> **WHAT IS NEEDED**: Wherever "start" appears in the records below, copy the line that holds it.

> **SUPPLIED RECORDS**:
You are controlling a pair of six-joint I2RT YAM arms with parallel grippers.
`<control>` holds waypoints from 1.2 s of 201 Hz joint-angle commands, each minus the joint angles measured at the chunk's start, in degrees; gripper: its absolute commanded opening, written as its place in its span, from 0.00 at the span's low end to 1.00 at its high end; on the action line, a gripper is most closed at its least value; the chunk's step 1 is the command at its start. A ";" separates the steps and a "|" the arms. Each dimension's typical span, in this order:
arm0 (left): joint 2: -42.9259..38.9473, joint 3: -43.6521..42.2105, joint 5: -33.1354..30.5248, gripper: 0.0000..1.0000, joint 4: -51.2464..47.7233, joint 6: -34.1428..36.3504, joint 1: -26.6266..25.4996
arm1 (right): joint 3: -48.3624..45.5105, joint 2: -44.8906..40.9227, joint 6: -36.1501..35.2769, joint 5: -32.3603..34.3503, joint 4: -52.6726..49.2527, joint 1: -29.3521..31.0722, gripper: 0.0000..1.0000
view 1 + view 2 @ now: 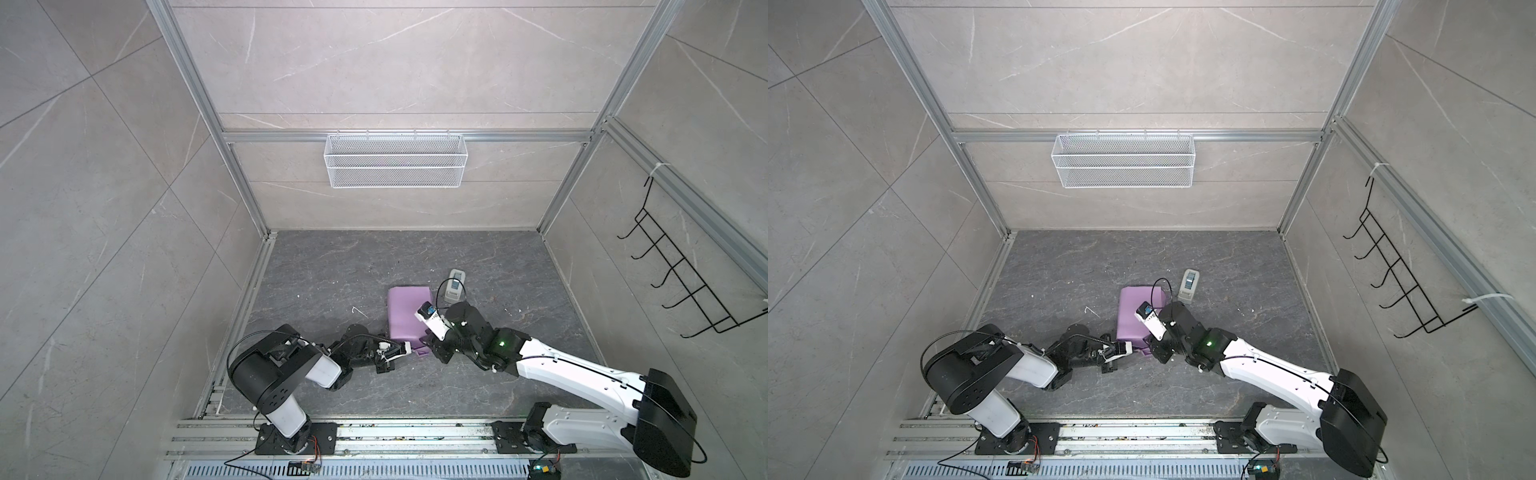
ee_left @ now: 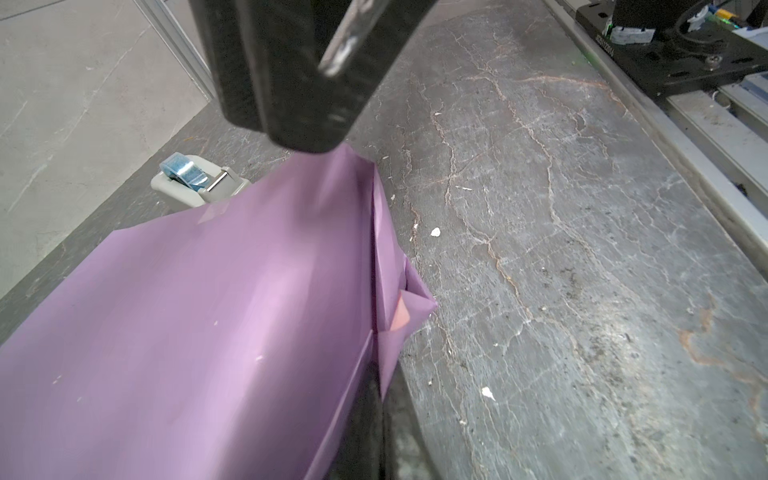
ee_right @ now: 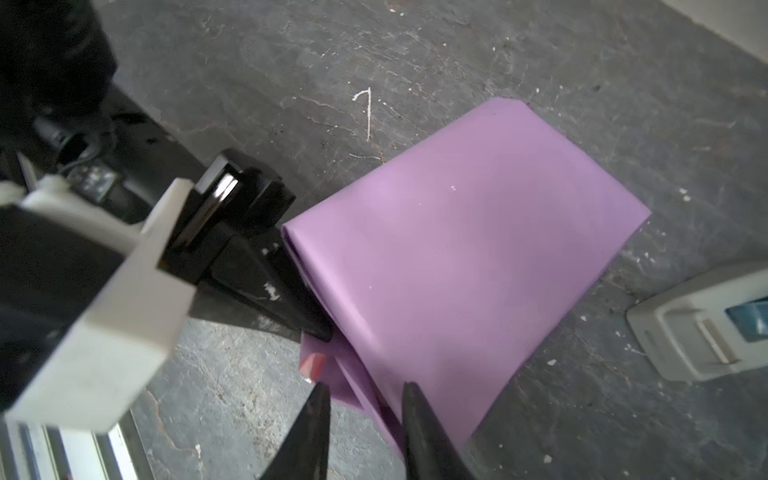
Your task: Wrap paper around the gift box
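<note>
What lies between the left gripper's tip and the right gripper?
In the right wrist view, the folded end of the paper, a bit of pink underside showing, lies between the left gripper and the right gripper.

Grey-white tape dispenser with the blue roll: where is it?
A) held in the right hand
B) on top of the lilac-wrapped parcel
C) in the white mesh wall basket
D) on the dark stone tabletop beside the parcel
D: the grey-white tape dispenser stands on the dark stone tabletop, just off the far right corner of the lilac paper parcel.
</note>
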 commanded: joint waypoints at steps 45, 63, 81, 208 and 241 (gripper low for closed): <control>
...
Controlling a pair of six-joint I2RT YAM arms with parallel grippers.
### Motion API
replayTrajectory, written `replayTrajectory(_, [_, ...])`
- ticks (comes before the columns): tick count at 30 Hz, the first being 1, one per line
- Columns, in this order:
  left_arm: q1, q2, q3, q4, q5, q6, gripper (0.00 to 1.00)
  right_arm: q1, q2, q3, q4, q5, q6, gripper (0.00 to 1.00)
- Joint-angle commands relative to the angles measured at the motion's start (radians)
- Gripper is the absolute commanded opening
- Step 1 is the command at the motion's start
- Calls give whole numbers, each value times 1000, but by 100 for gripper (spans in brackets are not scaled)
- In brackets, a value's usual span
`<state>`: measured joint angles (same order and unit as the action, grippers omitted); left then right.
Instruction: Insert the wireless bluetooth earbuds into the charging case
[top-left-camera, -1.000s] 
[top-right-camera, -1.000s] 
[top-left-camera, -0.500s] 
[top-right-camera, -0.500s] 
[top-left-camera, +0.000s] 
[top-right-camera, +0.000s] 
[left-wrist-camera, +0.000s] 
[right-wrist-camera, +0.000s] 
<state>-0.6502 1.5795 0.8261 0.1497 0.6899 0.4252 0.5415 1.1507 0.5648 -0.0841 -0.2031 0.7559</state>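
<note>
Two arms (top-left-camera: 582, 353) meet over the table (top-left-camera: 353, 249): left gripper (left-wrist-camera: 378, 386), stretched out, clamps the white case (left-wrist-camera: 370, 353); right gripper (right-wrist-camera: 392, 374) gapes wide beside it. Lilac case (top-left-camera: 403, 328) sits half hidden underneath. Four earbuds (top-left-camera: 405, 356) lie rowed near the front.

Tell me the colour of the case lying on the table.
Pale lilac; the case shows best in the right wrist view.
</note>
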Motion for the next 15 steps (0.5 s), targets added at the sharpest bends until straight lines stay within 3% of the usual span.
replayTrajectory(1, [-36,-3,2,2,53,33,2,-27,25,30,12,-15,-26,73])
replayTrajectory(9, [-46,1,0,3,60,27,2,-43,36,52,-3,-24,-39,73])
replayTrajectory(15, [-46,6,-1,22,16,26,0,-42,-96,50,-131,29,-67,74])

> **EXERCISE ANSWER**:
`<control>` holds waypoints from 1.2 s of 201 Hz joint-angle commands, each minus the joint angles measured at the chunk's start, in degrees; gripper: its absolute commanded opening, written as its place in its span, from 0.00 at the span's low end to 1.00 at its high end; on the action line, a gripper is most closed at its least value; the chunk's step 1 is the command at its start. A ";" separates the steps and a "|" the arms. Each dimension's typical span, in this order:
- Joint-angle commands relative to the angles measured at the motion's start (radians)
- Step 1 is the command at the motion's start

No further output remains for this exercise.